How Does an IRA LLC Work?
An IRA LLC or self-directed IRA allows account holders sole signing authority or "checkbook control" for their IRA funds within the structure of an LLC (limited liability company). Account holders can make investments on behalf of the retirement plan without relying on an IRA custodian for approvals or needing to pay custodial transaction fees. Any profits the LLC makes will pass to the IRA as tax-deferred.
-
Initial Investment
-
You will need to open a bank account to use only for the LLC. Policy requirements vary among banks. Ask your IRA custodian to invest your IRA funds into the LLC to give your IRA legal ownership of the LLC. You will then make your investments through the IRA LLC ,which offers tax-deferred status on your profits. With an IRA LLC account, you have the sole power to write and sign the checks for investments without approval from a custodian.
Diverse Investments
-
Large investment companies limit account holders to traditional investment options that will produce a profit for the company, such as certificates of deposit, stocks, bonds, mutual funds, money market funds, and precious metals like silver and gold. An IRA LLC allows account holders to invest in land, commercial property, residential property and condominiums, single family homes, apartments, mobile homes, mortgages, tax liens, real estate notes, vacation properties, health plans, intellectual property, foreign properties, a professional sports team and other diverse areas in addition to most traditional investment options. Investments prohibited for the IRA LLC include artwork, beverages, rugs, antiques, coins, metals, stamps, gems, stock in an S corporation or single taxation corporation, and time shares, among others.
-
Moving Accounts into the IRA LLC
-
Several of your existing retirement savings accounts can move into the IRA LLC. Eligible accounts might include 401k, 403b, profit sharing plans, money purchase plans, government-eligible deferred compensation plans, Keogh plans, Education Savings Account (ESA), Health Savings Account (HSA), and qualified annuities.
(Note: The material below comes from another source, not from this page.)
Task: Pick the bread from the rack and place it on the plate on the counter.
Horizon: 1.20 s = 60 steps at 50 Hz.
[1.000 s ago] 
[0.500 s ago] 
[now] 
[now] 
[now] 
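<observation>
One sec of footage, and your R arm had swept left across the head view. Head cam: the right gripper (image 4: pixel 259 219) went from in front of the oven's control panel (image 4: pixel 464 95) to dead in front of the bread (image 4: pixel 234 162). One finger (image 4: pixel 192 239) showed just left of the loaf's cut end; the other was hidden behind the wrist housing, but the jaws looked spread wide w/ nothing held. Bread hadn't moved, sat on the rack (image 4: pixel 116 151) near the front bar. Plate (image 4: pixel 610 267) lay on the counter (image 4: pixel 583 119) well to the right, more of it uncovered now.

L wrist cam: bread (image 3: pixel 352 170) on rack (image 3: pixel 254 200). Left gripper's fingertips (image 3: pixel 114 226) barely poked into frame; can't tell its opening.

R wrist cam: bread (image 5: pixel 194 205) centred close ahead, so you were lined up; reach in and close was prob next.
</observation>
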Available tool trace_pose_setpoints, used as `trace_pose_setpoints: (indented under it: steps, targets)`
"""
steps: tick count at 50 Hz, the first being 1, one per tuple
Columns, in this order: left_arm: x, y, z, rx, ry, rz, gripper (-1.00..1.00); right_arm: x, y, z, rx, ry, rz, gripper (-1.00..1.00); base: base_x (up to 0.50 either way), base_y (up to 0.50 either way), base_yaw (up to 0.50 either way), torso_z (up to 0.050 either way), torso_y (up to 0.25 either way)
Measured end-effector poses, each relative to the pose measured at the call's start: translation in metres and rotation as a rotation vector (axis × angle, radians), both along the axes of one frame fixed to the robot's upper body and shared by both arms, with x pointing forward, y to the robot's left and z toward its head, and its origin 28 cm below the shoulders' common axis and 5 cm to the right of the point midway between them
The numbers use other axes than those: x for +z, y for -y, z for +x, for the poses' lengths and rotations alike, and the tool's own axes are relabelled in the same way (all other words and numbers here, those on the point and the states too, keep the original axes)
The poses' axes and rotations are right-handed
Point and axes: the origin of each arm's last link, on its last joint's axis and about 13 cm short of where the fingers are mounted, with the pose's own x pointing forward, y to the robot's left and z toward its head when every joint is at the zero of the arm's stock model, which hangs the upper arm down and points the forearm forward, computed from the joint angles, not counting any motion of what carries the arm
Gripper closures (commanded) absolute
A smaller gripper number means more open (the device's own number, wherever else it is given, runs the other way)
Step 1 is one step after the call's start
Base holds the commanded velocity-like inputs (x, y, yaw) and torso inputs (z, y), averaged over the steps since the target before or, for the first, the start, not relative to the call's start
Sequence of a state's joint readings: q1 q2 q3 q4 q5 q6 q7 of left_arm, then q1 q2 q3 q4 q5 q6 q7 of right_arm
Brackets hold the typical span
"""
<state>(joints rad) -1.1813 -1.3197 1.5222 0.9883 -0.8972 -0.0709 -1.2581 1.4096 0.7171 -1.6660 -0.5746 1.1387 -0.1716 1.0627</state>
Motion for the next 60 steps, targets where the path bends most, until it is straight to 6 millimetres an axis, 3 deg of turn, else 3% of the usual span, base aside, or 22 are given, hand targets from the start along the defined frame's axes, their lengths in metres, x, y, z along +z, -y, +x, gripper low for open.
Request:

Check the conditions of your current 401k with your employer to determine whether the company allows you to move the account into an IRA LLC. You can combine 401ks from previous employers into an IRA LLC using available rollover options.
Avoid Self-Dealing
-
"Self-dealing" is investing in assets for your own immediate benefit or for the benefit of a disqualified person and not for the long-term benefit of the IRA LLC. Disqualified persons are defined as "lineal descendants" and include your spouse, your children and your parents. Siblings are not considered disqualified persons. Neither you nor any disqualified persons may live in or lease any real estate property while it is part of your IRA LLC. Your place of business cannot be located on any properties owned by the IRA LLC. You cannot invest in property that you or a disqualified person already own. Co-investing is not a prohibited transaction. You can make loans to friends as long as you follow the proper regulations for loans, but you cannot give a loan to a disqualified person.
Maintain Tax-Deferred Status
-
All expenses and profits on investments must be made through the account. For example, if you use IRA LLC funds on a rental expense, then any profits from these improvements are returned to the IRA LLC as tax-deferred. Always invest in the name of the account and not in your name. Escrow must also not be opened in your name but by the account.